### Study material
★ ★ ★ ★ ★ ★ ★

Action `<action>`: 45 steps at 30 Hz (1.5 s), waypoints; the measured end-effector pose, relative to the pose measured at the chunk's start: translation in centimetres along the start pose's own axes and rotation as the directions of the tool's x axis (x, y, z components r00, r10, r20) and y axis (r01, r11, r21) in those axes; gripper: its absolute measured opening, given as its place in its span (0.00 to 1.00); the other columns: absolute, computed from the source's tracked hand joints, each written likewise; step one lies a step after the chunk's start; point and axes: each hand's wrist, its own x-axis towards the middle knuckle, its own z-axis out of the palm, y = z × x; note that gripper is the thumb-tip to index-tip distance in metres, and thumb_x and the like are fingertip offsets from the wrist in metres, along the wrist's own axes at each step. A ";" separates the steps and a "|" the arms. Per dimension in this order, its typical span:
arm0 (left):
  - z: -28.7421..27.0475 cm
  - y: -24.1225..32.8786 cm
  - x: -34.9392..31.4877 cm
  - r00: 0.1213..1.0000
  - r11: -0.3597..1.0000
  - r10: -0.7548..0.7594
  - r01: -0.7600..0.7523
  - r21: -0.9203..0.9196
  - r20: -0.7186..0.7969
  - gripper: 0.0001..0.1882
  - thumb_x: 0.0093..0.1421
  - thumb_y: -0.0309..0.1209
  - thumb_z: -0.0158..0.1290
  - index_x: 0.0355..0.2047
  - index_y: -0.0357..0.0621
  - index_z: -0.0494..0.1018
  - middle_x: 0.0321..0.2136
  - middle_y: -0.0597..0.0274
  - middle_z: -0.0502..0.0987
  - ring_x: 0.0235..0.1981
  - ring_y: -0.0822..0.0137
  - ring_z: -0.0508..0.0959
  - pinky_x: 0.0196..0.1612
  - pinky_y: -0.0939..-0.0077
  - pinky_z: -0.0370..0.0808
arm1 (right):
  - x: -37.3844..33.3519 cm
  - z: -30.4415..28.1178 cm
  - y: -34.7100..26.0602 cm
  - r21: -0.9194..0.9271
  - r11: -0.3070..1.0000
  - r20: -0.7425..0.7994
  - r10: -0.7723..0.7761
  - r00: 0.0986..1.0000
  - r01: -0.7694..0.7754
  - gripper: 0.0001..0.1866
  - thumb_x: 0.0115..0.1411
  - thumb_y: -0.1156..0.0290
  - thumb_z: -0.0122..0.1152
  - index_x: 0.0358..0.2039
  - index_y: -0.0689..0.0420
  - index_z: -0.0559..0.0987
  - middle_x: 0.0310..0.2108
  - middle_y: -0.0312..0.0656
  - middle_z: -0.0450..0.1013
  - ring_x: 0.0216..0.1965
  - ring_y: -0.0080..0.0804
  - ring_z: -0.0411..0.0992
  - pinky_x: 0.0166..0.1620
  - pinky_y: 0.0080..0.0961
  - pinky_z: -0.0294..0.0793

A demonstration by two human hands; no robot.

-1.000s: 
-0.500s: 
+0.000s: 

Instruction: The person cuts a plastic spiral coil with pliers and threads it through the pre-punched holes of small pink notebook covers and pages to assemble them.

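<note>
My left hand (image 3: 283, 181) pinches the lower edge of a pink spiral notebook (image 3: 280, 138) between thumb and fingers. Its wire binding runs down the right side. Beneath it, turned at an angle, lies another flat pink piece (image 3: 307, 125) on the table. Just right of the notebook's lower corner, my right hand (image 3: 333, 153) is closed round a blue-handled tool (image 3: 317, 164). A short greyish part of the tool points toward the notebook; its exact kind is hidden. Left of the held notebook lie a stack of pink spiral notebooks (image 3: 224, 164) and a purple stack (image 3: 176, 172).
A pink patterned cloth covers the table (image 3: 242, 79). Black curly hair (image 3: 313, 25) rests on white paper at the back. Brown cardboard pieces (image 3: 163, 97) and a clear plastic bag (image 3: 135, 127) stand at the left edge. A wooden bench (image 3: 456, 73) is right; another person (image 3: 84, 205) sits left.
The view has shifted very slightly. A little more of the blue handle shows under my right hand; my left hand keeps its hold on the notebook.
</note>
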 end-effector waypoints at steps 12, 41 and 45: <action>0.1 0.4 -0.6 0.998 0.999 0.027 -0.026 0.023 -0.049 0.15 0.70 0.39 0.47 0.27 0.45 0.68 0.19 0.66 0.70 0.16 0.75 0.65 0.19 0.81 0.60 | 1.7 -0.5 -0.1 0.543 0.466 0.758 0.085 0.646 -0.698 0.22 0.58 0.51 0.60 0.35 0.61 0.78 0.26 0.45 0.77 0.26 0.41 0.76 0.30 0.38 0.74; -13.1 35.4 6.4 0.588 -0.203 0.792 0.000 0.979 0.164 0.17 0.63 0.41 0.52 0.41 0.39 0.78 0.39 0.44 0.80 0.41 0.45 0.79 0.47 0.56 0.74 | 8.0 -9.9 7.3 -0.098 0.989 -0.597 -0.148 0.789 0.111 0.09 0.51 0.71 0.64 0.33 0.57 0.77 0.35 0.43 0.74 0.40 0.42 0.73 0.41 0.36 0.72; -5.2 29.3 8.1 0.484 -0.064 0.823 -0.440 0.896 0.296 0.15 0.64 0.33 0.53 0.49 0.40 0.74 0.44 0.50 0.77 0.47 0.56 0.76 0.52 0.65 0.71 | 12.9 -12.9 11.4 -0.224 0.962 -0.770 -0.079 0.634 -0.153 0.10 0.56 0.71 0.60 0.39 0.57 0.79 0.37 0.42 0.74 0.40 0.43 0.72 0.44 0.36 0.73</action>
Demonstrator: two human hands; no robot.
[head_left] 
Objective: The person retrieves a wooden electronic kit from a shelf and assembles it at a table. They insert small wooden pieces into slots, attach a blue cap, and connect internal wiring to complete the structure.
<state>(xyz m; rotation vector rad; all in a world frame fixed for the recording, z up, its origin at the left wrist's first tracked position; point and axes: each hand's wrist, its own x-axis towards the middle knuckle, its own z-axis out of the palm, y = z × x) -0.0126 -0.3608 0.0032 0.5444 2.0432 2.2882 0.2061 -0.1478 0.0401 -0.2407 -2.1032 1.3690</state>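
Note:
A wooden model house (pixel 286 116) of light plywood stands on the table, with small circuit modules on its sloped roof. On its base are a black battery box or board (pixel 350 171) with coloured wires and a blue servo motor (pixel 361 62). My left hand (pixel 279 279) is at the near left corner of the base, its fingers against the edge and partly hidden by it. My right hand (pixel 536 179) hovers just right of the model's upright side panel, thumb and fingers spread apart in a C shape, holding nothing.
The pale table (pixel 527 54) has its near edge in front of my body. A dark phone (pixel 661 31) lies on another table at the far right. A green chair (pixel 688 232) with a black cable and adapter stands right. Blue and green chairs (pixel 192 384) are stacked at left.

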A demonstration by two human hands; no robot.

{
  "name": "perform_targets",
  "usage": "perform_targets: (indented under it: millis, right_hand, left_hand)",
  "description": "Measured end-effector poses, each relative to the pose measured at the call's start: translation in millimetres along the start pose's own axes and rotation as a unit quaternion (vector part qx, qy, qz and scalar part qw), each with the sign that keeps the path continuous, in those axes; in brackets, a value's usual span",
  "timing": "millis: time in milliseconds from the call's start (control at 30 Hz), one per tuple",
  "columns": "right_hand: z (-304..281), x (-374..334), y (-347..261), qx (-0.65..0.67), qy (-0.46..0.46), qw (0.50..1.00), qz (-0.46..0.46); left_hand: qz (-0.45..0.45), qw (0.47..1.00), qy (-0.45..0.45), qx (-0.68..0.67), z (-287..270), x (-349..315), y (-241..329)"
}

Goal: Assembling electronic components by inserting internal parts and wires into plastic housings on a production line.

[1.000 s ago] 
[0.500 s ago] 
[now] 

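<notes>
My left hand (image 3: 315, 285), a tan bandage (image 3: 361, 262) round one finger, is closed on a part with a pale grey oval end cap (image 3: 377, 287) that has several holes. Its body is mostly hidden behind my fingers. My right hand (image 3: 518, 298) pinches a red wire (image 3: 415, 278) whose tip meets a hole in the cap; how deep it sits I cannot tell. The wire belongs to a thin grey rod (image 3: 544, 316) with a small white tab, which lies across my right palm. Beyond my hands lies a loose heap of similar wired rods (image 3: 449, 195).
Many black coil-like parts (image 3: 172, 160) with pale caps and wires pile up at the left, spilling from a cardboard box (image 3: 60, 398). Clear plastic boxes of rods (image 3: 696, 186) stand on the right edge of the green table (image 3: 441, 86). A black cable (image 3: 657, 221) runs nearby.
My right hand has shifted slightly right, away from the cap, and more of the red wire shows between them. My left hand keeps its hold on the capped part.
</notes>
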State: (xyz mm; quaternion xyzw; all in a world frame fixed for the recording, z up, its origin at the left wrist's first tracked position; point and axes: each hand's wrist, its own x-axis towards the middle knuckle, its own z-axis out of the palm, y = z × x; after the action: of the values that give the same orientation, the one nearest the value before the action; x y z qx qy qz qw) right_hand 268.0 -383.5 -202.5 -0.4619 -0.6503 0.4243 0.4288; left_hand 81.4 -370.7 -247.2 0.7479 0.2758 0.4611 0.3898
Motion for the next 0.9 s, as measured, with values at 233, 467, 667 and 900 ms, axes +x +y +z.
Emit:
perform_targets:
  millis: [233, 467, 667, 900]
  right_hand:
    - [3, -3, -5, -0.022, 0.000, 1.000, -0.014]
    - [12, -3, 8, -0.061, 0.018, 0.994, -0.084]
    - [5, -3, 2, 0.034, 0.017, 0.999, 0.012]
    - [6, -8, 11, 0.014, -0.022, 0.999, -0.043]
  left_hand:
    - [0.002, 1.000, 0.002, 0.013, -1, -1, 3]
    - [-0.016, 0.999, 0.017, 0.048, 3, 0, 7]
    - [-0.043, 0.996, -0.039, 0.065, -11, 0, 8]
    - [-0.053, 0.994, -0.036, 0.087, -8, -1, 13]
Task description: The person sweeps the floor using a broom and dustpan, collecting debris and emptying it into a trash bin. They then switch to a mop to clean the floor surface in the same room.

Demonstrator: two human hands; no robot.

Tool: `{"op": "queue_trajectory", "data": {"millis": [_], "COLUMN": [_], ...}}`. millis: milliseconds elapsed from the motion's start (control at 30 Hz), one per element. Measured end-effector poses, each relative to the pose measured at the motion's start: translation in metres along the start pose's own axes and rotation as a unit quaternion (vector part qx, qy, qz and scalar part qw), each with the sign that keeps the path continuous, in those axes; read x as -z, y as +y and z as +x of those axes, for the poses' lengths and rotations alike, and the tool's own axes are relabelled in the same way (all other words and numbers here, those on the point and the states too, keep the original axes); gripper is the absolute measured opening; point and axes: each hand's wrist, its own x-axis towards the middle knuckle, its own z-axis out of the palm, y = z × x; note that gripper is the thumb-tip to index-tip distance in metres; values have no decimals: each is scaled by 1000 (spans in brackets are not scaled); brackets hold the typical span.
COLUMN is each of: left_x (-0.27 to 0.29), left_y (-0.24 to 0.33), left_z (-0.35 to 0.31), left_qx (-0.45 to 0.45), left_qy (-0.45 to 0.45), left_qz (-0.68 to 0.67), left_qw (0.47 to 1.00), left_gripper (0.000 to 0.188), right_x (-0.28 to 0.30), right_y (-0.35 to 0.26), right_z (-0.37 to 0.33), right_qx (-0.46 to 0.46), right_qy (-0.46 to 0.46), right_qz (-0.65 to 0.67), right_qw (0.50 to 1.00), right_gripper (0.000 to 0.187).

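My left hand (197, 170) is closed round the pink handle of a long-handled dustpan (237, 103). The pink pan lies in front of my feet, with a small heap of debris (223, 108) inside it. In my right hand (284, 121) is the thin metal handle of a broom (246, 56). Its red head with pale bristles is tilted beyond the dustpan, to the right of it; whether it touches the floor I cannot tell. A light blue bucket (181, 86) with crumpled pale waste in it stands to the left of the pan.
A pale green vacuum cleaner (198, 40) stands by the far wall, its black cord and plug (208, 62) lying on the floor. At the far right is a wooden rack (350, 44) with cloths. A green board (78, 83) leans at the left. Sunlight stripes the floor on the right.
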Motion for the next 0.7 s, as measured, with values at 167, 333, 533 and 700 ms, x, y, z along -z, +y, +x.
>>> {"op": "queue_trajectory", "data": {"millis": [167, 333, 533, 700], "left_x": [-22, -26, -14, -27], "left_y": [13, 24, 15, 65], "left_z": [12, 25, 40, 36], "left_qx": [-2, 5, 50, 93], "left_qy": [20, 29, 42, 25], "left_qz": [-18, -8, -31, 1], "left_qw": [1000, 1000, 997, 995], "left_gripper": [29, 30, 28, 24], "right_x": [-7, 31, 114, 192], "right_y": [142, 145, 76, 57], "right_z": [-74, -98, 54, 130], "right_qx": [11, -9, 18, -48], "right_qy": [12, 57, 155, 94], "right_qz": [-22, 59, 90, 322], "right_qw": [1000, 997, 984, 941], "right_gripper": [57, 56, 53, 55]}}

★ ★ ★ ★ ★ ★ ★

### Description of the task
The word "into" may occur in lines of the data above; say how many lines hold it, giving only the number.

### Response to this exercise
3